Now the truth is that the ending of Mark’s gospel most likely got lost somehow, as often happened to ancient documents. It almost certainly originally ended with some of the same incidents as Matthew and Luke record. Yet, there is something wonderfully reassuring about these verses, and the fact that they were not suppressed by the early church. They record the genuine human emotions of people encountering something completely beyond their understanding. The terror and fear of the women are real, and Mark seems to have no qualms whatsoever about recording them. He does not seek to edit out their reactions and put them into a ‘stained glass attitude’ instead. He would only need to have done that, if he had had something to hide or if he wished to deceive us. And that was not his purpose in writing.

800px-Fra_Angelico_-_Resurrection_of_Christ_and_Women_at_the_Tomb_(Cell_8)_-_WGA00542He was not seeking to make April fools of us all. Instead, he wished to set down honestly and without omission the record of what his first readers knew to be the truth. The story that they knew so well, and which they had heard from the lips of eyewitnesses for decades, who had become the first preachers of the early church. The story that the tomb was empty. That the women did see something amazing. That Jesus had truly risen from the dead.

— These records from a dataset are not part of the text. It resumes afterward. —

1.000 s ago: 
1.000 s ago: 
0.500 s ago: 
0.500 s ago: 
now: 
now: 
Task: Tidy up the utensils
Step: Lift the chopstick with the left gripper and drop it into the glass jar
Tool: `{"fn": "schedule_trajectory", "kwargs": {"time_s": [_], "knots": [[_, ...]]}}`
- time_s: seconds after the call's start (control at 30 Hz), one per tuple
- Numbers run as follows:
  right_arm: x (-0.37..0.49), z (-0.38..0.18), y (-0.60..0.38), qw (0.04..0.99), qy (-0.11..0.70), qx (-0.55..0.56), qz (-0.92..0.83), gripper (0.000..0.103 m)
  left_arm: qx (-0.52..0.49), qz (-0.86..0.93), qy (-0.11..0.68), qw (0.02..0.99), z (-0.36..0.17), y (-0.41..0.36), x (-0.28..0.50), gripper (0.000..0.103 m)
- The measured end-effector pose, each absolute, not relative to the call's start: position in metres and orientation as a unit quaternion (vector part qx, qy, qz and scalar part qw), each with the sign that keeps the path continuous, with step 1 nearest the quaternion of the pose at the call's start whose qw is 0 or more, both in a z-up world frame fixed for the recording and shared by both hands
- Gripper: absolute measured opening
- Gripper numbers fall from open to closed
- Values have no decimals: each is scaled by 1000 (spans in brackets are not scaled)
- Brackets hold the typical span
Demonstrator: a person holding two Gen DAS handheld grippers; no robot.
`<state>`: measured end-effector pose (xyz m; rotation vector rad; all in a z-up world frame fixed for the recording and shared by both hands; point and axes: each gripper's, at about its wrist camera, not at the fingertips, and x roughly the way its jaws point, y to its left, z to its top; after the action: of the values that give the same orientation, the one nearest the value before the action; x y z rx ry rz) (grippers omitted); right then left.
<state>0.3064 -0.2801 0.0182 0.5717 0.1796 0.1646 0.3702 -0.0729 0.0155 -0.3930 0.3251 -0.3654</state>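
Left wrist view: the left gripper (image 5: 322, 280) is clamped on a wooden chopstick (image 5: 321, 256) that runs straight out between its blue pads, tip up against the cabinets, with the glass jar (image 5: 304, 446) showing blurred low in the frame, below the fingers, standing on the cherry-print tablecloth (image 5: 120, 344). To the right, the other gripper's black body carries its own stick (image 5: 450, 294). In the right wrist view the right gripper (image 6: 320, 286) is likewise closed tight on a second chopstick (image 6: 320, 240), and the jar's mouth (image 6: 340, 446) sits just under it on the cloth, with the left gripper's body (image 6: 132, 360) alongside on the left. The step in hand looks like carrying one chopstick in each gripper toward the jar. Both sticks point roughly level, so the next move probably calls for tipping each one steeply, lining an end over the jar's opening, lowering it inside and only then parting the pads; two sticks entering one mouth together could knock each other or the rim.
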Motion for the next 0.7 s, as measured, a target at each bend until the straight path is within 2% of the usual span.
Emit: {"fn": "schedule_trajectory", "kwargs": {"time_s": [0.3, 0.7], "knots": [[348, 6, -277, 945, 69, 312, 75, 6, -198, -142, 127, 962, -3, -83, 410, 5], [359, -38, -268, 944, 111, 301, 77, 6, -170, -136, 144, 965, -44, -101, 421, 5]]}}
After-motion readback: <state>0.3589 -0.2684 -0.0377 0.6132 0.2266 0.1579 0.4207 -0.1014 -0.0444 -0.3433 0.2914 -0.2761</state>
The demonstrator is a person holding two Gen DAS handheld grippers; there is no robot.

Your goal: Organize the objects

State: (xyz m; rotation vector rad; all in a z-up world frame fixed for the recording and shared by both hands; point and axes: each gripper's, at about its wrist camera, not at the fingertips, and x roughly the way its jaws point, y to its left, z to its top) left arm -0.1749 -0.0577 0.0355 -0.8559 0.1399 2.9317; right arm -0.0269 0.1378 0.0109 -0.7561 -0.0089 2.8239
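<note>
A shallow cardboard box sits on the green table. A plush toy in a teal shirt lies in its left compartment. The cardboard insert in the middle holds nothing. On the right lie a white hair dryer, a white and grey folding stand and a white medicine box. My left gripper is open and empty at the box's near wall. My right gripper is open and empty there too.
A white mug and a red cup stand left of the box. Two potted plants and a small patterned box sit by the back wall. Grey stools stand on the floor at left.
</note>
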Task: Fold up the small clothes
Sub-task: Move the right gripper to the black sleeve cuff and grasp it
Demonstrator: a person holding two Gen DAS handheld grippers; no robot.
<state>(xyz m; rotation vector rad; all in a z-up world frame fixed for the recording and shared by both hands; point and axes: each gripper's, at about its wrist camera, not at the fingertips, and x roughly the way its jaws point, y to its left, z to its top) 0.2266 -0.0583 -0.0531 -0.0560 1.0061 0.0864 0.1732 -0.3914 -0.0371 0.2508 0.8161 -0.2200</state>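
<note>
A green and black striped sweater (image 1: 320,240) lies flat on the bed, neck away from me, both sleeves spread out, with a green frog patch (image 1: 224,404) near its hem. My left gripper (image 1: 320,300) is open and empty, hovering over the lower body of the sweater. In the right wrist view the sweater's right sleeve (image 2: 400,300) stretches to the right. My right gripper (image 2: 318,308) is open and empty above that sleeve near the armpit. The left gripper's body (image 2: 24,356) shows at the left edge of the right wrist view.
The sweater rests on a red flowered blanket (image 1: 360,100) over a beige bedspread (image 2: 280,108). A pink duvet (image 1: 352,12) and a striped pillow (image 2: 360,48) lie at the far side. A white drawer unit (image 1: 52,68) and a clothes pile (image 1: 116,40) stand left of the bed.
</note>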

Whatever the women and the apostles saw in that tomb – or perhaps more importantly did not see – changed their lives forever. It made them abandon homes and families and careers, and become itinerant preachers, travelling thousands of miles between them and dependent upon the charity of others. It made them give up some of the most central tenets of their faith: their dietary laws, their Sabbath, even their belief that God could never have a son. It made them willing even to put their own lives on the line, so that you and I may hear this good news today.

This is no April fool, brothers and sisters. It is incredible. It is astounding. It is world-changing, and it seems unbelievable. If it had not been, then the women in our story today would have just neatly folded up the grave clothes and calmly walked home. Yet it is the truth. Pure and unvarnished by Mark. That somehow, in a mystery that we shall never fully understand in this life, God raised Jesus Christ from the dead on that first Easter Sunday, and that through that action, the power of sin and death over us all was vanquished forever.

This is no April Fool. This is no ‘fake news’. This is no ‘conjuring trick’. It is the truth; and it is good news for you and for me, and for everyone, forever. Alleluia. Amen.